Work instructions
Write down the whole listing below again without changing a word.

+ + +

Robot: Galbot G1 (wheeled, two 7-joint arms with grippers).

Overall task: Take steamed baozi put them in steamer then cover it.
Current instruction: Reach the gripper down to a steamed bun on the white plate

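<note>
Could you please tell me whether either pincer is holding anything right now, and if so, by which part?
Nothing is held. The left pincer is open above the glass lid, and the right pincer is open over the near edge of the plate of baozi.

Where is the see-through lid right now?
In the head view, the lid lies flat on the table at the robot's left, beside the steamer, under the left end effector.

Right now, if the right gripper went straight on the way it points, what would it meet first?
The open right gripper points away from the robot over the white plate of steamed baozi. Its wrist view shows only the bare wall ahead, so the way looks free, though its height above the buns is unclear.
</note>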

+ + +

Written reply
Robot: Galbot G1 (wheeled, two 7-joint arms with grippers).

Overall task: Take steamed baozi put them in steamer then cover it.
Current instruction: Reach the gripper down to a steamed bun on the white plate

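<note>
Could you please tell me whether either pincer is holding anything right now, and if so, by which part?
Nothing is held. The left pincer is open above the glass lid, and the right pincer is open over the near edge of the plate of baozi.

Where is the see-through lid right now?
In the head view, the lid lies flat on the table at the robot's left, beside the steamer, under the left end effector.

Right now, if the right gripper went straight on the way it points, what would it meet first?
The open right gripper points away from the robot over the white plate of steamed baozi. Its wrist view shows only the bare wall ahead, so the way looks free, though its height above the buns is unclear.
</note>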

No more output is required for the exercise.